# Well Helloooo



## tioaboa

Now Then Lads and Lasses,

Another Yorkshire man, (well adopted I married a Yorkshire lass) has arrived. I've been lurking for a while, and I've finally joined up. I haven't started my collection proper but have a few interesting dress quartz watches i like and am looking for a Seiko 5 to start my collection of automatics off. All this is the fault of a mate who's just bought an Oris artilier, and has got me interested in watches.

I work in IT and have an 11 year old lad (going on 20 more like)









Regards


----------



## Silver Hawk

Welcome Turn It Off And Back On Again.









I can see why you've abbreviated your Forum name









Lots of us in IT on this Forum.


----------



## MarkF

Hi Ian, greetings from sunny Shipley, bang up a pic if your watches, we like pics.









I have a 12year old lad and he knows everything in the world, everything


----------



## foztex

Welcome to the forum









hey talking about IT, has anyone seen "the IT crowd" ? brilliant stuff, despite being a UK show it was actually an IT guy I was working with in Australia that put me on to it !

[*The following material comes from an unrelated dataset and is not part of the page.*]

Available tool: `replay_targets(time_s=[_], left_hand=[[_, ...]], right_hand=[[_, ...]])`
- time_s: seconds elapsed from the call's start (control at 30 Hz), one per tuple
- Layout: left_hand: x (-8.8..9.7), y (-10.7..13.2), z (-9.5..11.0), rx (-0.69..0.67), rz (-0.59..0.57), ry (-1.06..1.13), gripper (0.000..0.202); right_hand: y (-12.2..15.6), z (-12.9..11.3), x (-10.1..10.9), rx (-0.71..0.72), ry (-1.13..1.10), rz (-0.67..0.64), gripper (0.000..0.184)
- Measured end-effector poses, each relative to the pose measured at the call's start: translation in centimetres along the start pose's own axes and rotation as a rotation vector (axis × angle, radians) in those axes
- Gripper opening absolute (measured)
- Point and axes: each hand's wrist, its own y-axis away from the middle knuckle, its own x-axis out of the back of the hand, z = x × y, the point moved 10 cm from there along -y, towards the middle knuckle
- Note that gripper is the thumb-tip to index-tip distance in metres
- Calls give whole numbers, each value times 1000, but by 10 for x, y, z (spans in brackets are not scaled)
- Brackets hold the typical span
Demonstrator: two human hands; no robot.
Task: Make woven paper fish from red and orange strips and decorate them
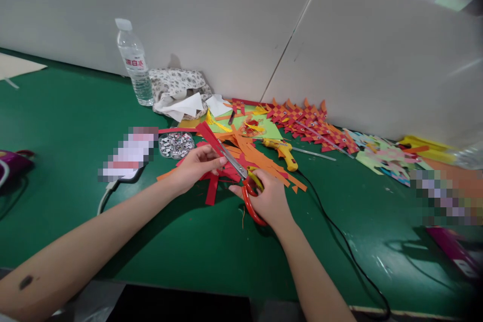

For US members I've just read that NBC are buying it. Its also available on you tube i think.

Andy


----------



## jasonm

Welcome to the forum


----------



## Bladerunner

Welcome Ian.


----------



## Stan

Welcome aboard Ian, you'll have fun here.


----------



## Roy

Welcome to the forum Ian,


----------



## Mrcrowley

Welcome Ian from Leeds


----------



## pg tips

This forum is turning into a haven for those in IT or Yorkshire (or both)

Welcome Ian, I married a Geordie but made her move here


----------



## jasonm

> Welcome Ian, I married a Geordie but made her move here


Yeah righto!!

I cant imagine you could make Mel do anything she diddnt want to


----------



## pg tips

Too true mate


----------



## tioaboa

cheers Guys nice to be made welcome.









Yorkshires great!


----------



## limey

pg tips said:


> This forum is turning into a haven for those in IT or Yorkshire (or both)
> 
> Welcome Ian, I married a Geordie but made her move here


Well, I'm from Lancashire, my dad was a Geordie, and I'm in IT, so I think we stretched the borders a little.

I do like Yorkshire though, but North Yorks in particular. Many fond memories...


----------



## mach 0.0013137

Welcome to the forum Ian


----------



## nursegladys

Welcome Ian, i too am a Yorkshireman but i'm living near the deportees paradise of peterborough. Your story is similar to mine, i blame a friend also.


----------



## limey

limey said:


> pg tips said:
> 
> 
> 
> This forum is turning into a haven for those in IT or Yorkshire (or both)
> 
> Welcome Ian, I married a Geordie but made her move here
> 
> 
> 
> Well, I'm from Lancashire, my dad was a Geordie, and I'm in IT, so I think we stretched the borders a little.
> 
> I do like Yorkshire though, but North Yorks in particular. Many fond memories...
Click to expand...

And I should have said, Welcome Ian.


----------



## GaryH

Welcome Ian

Gary


----------